After singing its heart out, a wren joins the cardinals, titmice, and chickadees at the feeders. Juncos (also known as snowbirds) swoop in from the mountains and mingle with sparrows and doves foraging within the garden beds. Herons wade in the creek.
Birds–symbols of power and freedom–have often been featured in the mythology and folklore of many countries. From prominent figures in creation stories to messengers of the deities to mediators between humans and the supernatural world, birds represent, strength, love, and wisdom.
Perhaps that is why so many of us enjoy watching birds. Birds have uncanny smarts. If you’re lucky, you can observe supernatural bird behaviors in your backyard.

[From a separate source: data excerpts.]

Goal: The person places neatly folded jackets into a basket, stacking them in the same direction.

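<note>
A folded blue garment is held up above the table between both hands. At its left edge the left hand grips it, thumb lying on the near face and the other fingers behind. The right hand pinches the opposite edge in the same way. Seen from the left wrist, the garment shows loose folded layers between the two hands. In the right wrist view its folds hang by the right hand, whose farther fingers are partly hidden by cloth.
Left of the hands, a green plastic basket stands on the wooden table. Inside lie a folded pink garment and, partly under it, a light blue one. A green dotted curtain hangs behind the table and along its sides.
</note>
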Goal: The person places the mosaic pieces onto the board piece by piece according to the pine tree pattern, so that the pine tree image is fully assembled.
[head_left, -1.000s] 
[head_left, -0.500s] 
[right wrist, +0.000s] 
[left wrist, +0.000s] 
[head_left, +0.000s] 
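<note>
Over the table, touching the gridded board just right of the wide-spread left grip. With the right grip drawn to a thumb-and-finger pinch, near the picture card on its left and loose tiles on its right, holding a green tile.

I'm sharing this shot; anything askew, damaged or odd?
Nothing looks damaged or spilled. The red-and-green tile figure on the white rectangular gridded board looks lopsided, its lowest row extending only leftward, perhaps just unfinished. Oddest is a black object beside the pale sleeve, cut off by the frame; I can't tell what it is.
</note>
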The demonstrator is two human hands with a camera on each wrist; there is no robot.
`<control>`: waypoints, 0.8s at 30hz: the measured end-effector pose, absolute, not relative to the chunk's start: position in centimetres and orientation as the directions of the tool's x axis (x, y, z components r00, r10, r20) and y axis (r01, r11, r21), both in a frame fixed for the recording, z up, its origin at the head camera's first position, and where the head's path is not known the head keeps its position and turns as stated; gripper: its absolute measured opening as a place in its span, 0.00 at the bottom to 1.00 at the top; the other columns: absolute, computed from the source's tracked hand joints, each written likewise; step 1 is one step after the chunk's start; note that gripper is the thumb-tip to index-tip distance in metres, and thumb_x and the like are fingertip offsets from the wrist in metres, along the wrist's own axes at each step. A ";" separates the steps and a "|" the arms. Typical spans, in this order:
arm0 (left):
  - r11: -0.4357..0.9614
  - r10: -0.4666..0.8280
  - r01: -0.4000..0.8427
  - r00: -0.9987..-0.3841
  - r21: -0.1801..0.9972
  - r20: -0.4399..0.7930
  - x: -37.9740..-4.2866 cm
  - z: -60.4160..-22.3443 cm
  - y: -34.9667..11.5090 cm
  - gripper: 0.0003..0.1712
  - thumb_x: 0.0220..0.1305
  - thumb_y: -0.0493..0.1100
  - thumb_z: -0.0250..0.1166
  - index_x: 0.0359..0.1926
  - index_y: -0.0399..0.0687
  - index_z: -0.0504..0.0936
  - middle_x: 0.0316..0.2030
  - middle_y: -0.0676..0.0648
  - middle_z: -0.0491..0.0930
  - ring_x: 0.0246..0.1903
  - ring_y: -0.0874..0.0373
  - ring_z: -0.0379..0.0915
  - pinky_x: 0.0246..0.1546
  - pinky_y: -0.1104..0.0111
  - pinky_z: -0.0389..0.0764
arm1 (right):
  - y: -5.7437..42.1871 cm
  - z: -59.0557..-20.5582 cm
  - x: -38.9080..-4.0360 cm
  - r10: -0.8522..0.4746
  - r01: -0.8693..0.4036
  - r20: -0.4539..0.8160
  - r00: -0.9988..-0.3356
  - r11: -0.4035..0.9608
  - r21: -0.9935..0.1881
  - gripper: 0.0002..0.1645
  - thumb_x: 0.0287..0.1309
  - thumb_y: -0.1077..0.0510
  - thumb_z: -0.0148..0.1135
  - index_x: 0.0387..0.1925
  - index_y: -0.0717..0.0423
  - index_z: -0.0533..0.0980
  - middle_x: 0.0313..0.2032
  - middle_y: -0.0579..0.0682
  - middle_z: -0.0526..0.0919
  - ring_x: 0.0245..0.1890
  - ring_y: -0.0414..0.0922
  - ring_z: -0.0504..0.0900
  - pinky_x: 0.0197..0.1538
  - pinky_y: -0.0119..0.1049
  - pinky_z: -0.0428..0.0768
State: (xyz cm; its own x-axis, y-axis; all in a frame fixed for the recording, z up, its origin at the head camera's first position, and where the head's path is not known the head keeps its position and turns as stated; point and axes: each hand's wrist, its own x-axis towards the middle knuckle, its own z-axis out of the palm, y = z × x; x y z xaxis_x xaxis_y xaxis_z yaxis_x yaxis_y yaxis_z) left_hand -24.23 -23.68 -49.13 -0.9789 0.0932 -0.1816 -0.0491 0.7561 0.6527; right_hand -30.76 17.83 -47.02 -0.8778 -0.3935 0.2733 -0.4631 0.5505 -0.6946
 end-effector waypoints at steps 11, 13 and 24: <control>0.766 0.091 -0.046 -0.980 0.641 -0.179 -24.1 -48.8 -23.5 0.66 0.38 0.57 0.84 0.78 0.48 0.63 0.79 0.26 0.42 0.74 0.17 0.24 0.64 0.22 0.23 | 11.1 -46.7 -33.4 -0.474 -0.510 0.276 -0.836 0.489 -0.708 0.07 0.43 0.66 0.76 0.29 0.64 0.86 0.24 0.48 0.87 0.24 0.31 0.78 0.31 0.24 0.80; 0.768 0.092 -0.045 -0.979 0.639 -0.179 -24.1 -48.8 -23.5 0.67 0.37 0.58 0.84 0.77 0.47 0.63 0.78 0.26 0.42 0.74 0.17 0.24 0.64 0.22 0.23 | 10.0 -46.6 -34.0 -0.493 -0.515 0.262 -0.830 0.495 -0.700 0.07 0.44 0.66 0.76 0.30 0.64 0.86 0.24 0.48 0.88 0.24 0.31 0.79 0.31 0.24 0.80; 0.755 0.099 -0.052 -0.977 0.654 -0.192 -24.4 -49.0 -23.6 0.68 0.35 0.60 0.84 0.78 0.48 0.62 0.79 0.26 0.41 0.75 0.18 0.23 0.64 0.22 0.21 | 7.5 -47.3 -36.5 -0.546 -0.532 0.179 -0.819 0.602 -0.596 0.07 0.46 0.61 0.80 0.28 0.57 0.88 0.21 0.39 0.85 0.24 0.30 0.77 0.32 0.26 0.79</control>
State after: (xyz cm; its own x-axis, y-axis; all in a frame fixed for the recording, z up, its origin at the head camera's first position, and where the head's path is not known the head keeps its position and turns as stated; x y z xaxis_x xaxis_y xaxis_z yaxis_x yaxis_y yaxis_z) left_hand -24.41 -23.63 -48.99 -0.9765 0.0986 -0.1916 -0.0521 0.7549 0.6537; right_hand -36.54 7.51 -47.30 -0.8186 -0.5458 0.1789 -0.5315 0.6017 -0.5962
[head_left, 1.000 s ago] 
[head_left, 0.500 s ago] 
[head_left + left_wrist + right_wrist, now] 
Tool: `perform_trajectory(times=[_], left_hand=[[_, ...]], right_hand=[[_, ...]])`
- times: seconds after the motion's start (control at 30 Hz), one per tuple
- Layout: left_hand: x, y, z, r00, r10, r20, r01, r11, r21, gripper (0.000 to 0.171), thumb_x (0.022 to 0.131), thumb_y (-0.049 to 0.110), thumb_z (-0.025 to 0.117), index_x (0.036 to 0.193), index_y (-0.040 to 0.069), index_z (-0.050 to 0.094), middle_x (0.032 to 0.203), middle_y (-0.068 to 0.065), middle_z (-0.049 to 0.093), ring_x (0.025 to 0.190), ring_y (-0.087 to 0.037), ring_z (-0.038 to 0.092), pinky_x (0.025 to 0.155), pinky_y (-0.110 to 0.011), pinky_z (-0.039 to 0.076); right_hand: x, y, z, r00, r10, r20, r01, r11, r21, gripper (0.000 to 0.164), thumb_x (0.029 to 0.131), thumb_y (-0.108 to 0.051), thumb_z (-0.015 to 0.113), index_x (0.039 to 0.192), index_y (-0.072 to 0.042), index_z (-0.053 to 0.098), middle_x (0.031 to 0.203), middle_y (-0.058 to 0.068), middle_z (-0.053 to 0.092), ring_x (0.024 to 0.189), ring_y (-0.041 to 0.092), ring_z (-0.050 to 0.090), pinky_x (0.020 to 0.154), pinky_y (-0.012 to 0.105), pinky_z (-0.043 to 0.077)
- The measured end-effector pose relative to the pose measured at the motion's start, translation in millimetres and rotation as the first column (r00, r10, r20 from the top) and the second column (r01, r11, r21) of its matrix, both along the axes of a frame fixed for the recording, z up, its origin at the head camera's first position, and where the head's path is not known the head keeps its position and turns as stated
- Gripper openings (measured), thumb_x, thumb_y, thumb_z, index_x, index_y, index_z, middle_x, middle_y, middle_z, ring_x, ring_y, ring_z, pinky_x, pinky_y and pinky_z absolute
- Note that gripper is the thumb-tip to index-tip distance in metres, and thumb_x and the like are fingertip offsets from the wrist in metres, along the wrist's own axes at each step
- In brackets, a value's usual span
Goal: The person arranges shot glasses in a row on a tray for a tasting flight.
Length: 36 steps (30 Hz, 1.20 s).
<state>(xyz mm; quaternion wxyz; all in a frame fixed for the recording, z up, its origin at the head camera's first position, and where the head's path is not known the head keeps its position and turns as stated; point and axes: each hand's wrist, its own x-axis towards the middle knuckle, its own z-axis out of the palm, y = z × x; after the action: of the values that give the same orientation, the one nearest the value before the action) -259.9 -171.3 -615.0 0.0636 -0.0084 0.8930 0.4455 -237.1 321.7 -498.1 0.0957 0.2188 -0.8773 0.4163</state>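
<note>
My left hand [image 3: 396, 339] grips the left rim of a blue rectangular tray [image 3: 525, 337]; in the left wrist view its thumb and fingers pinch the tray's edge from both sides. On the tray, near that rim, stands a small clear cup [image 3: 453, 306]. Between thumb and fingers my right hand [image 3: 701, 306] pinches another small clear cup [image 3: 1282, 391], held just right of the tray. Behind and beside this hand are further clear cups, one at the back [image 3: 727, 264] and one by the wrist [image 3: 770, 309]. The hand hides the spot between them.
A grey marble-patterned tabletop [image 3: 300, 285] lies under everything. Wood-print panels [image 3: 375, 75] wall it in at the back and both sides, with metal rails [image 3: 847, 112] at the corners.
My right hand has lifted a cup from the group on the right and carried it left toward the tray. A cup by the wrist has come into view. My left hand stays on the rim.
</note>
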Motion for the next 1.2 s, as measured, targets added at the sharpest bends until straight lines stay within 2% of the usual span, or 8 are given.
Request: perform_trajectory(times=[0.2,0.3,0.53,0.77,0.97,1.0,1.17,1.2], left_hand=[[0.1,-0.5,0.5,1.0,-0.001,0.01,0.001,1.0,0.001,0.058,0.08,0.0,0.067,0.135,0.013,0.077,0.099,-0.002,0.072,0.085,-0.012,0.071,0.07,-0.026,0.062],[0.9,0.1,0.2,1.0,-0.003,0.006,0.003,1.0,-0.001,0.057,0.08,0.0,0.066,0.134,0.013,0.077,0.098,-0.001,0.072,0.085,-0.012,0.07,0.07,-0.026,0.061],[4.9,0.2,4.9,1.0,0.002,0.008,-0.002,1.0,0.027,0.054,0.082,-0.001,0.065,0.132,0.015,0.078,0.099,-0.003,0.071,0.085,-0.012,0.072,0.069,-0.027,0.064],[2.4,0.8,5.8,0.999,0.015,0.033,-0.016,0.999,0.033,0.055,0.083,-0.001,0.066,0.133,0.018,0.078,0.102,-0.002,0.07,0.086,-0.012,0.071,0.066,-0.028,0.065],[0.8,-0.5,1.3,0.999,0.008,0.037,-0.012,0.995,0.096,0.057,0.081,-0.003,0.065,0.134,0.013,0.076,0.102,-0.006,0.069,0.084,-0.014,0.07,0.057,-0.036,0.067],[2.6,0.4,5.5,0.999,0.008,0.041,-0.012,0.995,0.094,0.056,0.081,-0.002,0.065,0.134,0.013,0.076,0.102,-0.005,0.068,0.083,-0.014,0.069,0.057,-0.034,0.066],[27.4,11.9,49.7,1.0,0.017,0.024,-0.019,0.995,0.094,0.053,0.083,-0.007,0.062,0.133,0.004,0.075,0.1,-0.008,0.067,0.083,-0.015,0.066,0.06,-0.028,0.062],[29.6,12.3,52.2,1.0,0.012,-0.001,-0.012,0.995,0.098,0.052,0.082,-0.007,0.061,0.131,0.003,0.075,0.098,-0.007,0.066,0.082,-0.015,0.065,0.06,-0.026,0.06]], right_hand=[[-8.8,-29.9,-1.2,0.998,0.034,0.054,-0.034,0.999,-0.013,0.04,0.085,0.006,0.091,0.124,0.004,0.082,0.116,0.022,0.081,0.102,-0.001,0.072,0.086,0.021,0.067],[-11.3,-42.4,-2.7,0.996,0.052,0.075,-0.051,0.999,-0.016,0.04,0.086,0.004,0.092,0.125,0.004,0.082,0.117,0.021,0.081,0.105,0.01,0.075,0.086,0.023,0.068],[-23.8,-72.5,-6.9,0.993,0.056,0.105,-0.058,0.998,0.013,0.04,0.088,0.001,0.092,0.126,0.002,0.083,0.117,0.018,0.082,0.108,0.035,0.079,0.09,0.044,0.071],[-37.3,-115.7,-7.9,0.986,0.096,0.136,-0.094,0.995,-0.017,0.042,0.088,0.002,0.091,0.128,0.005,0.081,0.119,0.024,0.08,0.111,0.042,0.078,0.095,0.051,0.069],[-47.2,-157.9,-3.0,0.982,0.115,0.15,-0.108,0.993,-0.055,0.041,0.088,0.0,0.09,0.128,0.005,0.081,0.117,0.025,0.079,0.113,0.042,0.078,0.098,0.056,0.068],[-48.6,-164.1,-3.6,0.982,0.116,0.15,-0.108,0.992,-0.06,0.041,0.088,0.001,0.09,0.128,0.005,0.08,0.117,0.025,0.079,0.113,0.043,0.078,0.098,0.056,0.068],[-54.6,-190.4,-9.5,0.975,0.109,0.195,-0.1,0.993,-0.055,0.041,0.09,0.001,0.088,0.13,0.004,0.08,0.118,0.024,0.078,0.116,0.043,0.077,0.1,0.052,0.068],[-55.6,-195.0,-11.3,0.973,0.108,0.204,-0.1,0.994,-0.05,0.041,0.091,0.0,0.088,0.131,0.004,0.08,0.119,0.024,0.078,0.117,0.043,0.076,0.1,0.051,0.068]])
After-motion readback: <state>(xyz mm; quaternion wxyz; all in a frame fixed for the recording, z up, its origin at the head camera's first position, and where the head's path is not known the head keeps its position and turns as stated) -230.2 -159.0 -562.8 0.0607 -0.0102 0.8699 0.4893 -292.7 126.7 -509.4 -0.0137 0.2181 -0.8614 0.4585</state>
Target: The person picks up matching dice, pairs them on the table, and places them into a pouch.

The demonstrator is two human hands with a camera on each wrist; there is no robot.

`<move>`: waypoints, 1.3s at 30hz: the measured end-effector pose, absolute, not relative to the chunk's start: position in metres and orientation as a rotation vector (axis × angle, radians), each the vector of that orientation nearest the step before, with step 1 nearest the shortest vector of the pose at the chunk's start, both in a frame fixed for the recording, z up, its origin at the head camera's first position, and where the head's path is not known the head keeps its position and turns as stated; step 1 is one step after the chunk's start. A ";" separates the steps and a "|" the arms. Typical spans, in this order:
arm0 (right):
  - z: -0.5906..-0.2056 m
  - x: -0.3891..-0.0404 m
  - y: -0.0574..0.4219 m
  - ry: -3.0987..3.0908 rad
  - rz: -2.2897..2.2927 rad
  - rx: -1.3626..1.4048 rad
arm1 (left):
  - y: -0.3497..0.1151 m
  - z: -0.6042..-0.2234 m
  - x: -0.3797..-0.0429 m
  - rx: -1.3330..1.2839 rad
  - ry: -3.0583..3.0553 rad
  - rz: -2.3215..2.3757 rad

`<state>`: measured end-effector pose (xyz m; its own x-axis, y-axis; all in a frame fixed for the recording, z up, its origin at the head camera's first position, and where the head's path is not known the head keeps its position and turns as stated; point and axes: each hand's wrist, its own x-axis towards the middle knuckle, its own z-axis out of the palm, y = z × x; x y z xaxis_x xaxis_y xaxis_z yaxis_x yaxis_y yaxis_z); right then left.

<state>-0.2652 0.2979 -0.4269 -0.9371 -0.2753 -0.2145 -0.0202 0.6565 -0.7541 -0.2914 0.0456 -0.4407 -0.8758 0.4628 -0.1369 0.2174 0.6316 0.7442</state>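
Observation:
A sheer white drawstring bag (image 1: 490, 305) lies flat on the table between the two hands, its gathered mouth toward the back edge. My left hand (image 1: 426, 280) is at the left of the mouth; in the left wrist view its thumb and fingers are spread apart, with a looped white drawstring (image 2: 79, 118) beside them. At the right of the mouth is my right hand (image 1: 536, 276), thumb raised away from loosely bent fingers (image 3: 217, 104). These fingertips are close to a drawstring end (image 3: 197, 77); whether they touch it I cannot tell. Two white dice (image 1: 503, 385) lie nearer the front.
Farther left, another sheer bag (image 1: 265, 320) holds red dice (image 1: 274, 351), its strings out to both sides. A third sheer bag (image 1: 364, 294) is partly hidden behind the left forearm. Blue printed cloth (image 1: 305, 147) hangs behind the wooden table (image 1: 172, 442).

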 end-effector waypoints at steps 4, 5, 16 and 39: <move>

Many birds build elaborate nests without ever getting lessons. They just know how to do it through instinct.
Some birds are born knowing how to navigate by instinct. Hummingbirds hatch during the summer in North America then fly solo a thousand miles or more to their wintering habitat in the tropics, without the guidance of a parent or a flock. In the spring, a hummingbird may return to the place where it began its journey, using its amazing memory. Perhaps you might see one in your backyard hovering around the spot where your sugar feeder previously hung, even though you haven’t put the feeder out as of yet. I’ve seen this occur in my backyard. When I do, I rush to get the cleaned feeder hung. I want to keep the hummers coming to my backyard.
Members of the crow family–jays, ravens, magpies, etc.–have incredible memories. They excel at hiding things and then finding them.
Green herons dine on small fish. They’ve been seen dropping pieces of bread or other bait to lure fish to the surface. Amazing. Right?
I enjoy writing birds into my romance stories…
From Just Once in a Verra Blue Moon, Book 2 in the Highland Gardens series:
She marched across the ridge, her hair blowing in the wind. A loud, rapid kek kek kek kek kek sounded before the whish of wings and the large bird landed on her outstretched arm.
“Trystan, you’ve returned to our mountain. I’m glad to see you, my friend.”
The peregrine falcon murmured close to Caitrina’s ear.
“Ah, you want to feel the sun on your face again. Aye, I imagine the northern tundra was verra cold.”